Figure 4 A-B illustrates the I/E and Dm / E response of the Au/Q substrate (without Pt deposits) which has been cycled for different lengths of time at 0.1 V s-1in 1M HClO4. Once again, changes are observed in the Dm/E profiles without noticeable changes in the corresponding cyclic voltammograms. A Dm vs. Q plot (Figure 4 C) shows a sudden increase in Dm without the corresponding increase in the electrical charge for Au/Pt electrodes (see Fig. 4 D). This change in mass becomes more pronounced with the cycling of the Au/Q electrode. Thus, this change cannot be attributed to any reaction that involves charge transfer. It is well known that hydrogen adsorption on gold electrodes does not occur. Further it is unlikely that changes in mass are due only to water adsorption. Tsionsky et al [38 ] have attributed the Dm change in the double layer region on Au electrodes to an increase in interfacial viscosity, induced by the ions and the field but they observed differences with the anions of the electrolyte. A possibility is that this could be also due to the adsorption of perchlorate anion. This anion is weakly adsorbed on gold at potentials more positive than the potential of zero charge [39 , 40 ].

Gordon et al. [41 ] when studying Au/Q electrodes with EQCM also concluded that the magnitude of the frequency decrease (mass increase) in the positive scan in the pre-oxide region is not consistent solely with anion adsorption. They propose that the amount of surface water increases as a result of hydrogen bridge interactions. This interaction takes place between the water molecules with freshly formed AuOH structures in the pre-oxide region.

According to our results, the ageing of the electrode induces an increase in the amount of water reversibly adsorbed. This agrees with a mechanism proposed by M.E.Martins et al. [42 ] that hydrogen adsorbs with a water molecule on Pt ( Pt-H-H2O). It is known that when a Pt bulk electrodes is aged, the oxide becomes more hydrated [43 ], but in this case, the process is irreversible. For a reversible process the Dm/E profile is "closed", i.e. has the shape of a loop and the initial state is equal to the final state on the return scan. Thus, the mechanism that produces an increase in the water adsorption due to the cycling of Pt/Au/Q and Au/Q electrodes could be different, with the Pt/Au/Q electrodes the increase in water adsorption can be attributed to hydrogen and anion adsorption that introduce water molecules in the deposit. For the Pt electrodes this depends on the potential, although there is evidence that anions are also adsorbed in the hydrogen region. Consequently with the results of Fig. 4 C, it is possible that the electroadsorption of OH groups on Au is accompanied by place exchange between the Au surface atoms and OHads , increasing the capacity for adsorbing water molecules during the cycling process. This capacity would remain the same when platinum is deposited onto this surface at constant current density.

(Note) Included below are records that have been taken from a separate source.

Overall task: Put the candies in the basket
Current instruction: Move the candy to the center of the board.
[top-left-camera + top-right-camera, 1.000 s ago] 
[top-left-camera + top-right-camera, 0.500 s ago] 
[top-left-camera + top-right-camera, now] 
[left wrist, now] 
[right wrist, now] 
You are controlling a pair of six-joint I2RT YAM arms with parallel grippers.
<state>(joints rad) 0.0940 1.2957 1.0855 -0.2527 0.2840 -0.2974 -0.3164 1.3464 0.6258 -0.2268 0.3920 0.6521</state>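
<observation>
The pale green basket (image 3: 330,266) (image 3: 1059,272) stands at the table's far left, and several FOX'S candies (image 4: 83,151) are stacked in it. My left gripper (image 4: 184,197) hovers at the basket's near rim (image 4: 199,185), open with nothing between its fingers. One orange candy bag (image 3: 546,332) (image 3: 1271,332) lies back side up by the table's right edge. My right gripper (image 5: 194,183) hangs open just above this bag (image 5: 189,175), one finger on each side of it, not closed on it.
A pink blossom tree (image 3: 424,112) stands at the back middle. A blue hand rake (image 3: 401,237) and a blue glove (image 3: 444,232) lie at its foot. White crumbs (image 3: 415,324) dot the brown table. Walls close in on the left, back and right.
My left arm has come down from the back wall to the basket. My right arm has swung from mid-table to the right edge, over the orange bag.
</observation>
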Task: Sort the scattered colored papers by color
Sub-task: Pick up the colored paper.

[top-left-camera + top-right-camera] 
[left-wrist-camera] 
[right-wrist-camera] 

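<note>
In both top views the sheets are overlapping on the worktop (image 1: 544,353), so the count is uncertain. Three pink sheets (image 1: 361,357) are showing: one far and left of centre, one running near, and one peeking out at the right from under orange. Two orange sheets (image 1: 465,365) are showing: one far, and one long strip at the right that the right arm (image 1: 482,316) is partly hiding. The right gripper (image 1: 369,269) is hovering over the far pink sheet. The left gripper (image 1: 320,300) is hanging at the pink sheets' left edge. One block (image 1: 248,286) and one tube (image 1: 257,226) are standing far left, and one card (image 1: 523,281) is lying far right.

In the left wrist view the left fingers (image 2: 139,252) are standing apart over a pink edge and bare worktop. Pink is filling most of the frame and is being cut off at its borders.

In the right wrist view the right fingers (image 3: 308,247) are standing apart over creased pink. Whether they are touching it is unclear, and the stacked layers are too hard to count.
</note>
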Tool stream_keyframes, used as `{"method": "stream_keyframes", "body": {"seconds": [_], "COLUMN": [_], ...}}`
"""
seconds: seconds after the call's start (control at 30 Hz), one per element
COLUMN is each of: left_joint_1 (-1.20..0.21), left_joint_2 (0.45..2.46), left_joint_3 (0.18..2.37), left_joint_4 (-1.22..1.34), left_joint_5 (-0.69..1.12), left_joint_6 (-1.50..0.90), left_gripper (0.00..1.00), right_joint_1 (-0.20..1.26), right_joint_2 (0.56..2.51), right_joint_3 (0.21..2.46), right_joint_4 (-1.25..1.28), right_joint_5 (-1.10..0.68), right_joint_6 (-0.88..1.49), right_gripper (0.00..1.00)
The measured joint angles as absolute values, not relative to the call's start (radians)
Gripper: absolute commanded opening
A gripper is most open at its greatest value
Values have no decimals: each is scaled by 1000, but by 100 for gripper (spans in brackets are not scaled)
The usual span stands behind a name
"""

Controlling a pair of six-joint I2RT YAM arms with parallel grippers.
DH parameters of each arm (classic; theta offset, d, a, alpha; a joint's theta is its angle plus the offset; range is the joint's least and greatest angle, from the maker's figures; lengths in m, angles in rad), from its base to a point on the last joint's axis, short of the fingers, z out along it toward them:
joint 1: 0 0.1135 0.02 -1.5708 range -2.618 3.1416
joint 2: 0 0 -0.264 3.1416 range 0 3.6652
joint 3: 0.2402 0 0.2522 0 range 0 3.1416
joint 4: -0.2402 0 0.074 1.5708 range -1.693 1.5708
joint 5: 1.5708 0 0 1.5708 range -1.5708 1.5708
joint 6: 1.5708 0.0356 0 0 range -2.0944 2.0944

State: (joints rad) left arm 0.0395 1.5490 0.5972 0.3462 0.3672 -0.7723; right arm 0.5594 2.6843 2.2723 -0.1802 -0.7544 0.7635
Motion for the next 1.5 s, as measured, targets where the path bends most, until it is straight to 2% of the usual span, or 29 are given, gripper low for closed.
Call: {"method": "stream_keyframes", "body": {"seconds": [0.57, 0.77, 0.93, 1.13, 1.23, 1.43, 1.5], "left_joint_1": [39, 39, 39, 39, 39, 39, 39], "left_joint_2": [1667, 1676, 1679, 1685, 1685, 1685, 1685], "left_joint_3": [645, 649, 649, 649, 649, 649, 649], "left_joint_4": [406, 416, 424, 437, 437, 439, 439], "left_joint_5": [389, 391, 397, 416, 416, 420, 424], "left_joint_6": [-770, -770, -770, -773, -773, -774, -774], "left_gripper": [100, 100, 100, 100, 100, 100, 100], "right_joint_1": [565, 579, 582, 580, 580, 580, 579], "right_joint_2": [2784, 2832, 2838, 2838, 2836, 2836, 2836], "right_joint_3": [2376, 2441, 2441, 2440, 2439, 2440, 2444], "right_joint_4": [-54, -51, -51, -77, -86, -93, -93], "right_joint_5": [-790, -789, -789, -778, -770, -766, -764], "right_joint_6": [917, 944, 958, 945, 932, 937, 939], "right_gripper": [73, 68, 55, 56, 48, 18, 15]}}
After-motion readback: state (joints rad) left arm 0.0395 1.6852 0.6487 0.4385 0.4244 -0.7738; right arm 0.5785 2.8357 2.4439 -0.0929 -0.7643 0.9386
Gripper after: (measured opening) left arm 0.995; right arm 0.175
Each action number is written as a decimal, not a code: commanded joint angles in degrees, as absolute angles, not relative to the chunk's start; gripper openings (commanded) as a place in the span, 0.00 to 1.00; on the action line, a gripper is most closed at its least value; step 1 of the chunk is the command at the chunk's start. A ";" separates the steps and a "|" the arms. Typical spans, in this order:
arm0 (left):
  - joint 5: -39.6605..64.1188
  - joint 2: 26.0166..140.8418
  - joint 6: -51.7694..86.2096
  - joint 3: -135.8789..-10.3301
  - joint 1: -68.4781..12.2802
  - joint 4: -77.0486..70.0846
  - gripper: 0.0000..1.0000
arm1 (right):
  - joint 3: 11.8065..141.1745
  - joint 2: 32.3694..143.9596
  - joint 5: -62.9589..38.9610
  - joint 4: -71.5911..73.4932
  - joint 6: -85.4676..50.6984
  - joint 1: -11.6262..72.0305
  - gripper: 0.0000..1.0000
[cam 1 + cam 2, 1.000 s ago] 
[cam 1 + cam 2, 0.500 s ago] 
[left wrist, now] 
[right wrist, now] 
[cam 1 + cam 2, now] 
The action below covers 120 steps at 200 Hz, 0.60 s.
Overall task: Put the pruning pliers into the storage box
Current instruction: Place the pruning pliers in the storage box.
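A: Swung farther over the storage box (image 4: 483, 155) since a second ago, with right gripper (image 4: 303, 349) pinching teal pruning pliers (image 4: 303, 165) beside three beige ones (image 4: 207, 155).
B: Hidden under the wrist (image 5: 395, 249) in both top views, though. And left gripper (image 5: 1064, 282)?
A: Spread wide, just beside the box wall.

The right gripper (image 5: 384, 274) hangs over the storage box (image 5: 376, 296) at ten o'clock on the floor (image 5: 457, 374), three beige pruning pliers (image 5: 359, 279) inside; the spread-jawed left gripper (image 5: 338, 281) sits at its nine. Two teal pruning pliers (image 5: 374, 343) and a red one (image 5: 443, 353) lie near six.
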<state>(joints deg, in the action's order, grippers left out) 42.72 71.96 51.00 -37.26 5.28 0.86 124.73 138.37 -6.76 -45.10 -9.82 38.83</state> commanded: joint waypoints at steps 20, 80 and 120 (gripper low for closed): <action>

When Pt is deposited on Au/Q the gold surface is almost completely covered by Pt since the typical peak due to the reduction of the gold oxide is completely absent from the CV curves. It is possible then that some of the porous structure of the Au surface is maintained after it is covered by Pt deposits. In other words the Pt deposit replicates the morphology of the Au substrate. This is illustrated in the microphotograph in Figure 5 where it is clearly seen that the Pt deposit does not alter the initial topography of the Au/Q substrate.

To conclude, our results suggest that the cycling process of Pt/Au/Q and Au/Q electrodes increases the adsorption of water molecules by different mechanisms. When the Au/Q substrate was previously cycled, the mass response for the Pt/Au/Q electrodes reflect the presence of a structure that allows the adsorption of great quantities of water molecules. For the Pt/Au/Q electrodes, the porosity of the Pt film changes whit cycling, increasing the grain size together with sinterization of the deposits. This modifies the facility by which water molecules enter or leave the electrode surface, modifying the mass response.


Financial support by DICYT-USACH and FONDECYT 2970020 is gratefully acknowledged. C.Y. thanks CONICYT-CHILE for a doctoral Fellowship.